START AVAILABLE RECORDS
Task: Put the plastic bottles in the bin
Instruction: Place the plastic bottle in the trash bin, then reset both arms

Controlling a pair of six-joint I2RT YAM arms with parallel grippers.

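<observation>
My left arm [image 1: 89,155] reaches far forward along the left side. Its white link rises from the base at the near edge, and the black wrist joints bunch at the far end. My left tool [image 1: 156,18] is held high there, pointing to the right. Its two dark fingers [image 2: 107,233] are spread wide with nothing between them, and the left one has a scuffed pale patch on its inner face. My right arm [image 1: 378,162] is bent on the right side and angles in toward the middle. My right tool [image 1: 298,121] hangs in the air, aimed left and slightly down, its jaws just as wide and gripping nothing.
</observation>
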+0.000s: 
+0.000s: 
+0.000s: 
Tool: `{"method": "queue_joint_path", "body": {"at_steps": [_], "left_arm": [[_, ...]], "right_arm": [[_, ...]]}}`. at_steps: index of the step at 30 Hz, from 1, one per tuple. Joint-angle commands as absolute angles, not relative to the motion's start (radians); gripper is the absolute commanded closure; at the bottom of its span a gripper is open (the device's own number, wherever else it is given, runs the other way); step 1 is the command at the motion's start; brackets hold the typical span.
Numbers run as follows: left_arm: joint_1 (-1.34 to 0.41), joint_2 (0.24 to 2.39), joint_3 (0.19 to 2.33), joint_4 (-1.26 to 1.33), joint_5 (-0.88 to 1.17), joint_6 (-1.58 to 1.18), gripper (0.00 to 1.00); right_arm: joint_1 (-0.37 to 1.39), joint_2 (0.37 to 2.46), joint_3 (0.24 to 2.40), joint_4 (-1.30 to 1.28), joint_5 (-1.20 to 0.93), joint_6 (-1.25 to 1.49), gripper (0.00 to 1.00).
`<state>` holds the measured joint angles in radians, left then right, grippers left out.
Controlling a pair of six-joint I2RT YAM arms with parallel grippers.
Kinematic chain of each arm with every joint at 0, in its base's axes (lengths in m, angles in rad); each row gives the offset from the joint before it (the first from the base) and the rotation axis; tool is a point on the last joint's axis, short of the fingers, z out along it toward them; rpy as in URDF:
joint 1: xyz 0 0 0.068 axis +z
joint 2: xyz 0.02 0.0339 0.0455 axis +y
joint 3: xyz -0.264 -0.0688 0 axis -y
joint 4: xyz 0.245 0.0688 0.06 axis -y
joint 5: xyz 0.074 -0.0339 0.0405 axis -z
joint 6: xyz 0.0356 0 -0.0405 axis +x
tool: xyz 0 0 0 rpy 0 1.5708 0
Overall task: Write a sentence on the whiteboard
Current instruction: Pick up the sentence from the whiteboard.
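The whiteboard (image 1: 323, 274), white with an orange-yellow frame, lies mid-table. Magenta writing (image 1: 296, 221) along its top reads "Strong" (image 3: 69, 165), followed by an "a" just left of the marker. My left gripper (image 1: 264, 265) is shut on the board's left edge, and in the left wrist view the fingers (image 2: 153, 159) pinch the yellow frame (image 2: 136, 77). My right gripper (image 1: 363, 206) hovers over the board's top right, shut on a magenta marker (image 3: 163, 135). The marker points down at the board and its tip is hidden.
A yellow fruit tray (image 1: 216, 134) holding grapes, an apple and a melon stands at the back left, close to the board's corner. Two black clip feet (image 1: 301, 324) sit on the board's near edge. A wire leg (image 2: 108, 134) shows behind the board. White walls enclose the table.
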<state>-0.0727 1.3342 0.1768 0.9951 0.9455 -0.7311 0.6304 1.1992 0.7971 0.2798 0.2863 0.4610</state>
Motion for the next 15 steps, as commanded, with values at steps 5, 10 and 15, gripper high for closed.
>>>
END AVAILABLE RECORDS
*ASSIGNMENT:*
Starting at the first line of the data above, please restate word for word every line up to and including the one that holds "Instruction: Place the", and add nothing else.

*FINISHED TASK:*
Task: Put the plastic bottles in the bin
Instruction: Place the plastic bottle in the trash bin, then reset both arms

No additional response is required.